After the great victory of the taxpayer in the Federal Supreme Court (STF), which decided to exclude ICMS from the calculation basis of PIS and COFINS contributions, there is only now the judgment of RE 592616, where will be discussed the unconstitutionality of inclusion of ISSQN in the calculation basis of the PIS/Cofins contributions, with general repercussions.

The arguments used to exclude ISS are basically the same as ICMS. Another point in favor of the taxpayer is that the rapporteur of RE 592616 is the minister Celso de Mello, who favored the taxpayers in RE 574706 which determined that the inclusion of ICMS in the aforementioned bases was unconstitutional.

Although the Superior Court of Justice (STJ) has ruled unfavorably to the taxpayer in REsp 1330737 / SP (Repetitive Appeal of Controversy) arguing that the value of ISS is part of the concept of gross revenue, there are strong arguments to support the reversal of this position by the High Court.

Min.
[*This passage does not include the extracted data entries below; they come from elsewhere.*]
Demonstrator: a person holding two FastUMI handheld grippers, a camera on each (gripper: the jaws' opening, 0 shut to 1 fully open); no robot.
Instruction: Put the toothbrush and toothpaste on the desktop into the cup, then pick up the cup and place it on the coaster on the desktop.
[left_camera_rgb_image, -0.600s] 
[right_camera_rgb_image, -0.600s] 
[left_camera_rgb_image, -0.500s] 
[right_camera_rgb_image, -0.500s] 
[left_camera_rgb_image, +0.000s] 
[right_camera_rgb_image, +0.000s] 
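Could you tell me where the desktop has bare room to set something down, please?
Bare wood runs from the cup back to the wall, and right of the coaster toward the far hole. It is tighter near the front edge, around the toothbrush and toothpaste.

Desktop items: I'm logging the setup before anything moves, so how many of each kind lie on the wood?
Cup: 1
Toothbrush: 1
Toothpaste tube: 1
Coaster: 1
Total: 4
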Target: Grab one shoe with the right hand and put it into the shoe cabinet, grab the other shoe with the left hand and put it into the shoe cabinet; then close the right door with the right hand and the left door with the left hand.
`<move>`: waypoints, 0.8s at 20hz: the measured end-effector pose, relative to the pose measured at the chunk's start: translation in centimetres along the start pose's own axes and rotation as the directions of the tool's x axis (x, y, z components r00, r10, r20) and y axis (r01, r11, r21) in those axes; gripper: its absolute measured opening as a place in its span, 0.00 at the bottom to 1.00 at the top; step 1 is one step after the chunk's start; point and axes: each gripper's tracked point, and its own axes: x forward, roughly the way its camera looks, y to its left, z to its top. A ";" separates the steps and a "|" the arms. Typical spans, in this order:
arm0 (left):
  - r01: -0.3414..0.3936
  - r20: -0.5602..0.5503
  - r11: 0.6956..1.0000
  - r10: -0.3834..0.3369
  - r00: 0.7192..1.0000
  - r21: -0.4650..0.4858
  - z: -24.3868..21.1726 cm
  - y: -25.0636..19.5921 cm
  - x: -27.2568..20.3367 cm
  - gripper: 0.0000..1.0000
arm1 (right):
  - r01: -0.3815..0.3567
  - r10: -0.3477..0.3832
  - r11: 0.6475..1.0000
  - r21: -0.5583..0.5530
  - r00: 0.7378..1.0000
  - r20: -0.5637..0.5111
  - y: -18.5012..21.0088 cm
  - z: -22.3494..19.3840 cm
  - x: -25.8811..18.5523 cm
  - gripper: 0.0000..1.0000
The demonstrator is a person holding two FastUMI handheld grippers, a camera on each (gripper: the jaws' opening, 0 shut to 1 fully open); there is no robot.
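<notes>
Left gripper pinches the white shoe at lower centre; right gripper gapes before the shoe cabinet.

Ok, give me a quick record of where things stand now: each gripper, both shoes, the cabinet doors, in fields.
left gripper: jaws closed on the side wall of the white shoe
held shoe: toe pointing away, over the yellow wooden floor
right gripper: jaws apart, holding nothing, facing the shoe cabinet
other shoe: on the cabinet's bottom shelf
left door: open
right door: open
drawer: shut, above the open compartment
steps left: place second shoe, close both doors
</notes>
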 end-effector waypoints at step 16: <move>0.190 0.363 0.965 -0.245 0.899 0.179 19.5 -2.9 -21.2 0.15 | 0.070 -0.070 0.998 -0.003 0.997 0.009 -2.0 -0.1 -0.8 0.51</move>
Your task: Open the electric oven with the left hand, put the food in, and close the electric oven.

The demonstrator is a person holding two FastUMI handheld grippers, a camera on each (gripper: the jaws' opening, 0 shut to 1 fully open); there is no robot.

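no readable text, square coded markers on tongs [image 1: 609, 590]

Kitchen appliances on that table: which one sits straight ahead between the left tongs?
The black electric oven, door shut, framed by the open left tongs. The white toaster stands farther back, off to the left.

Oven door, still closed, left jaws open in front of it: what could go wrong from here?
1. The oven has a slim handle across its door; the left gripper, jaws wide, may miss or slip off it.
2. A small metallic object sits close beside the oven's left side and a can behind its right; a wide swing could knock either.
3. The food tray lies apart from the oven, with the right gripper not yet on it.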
Celso de Mello has taken a side in RE 592.616-RG / RS, in order to recognize the similarity between this judgment and the RE 574706. He understood that the ADC 18/DF that discussed the maintenance of the ICMS in the same calculation basis, has a connection in terms of matter.

The ADC nº 18 / DF discusses precisely the constitutionality of the legal provision that indirectly determines the inclusion of ICMS in the PIS/Cofins calculation basis. Although this ADC has not been judged together with RE 574706, there has been found a prejudice nexus between ADC 18 and RE 592616, which serves as a precedent for taxpayers wishing to recover the claims.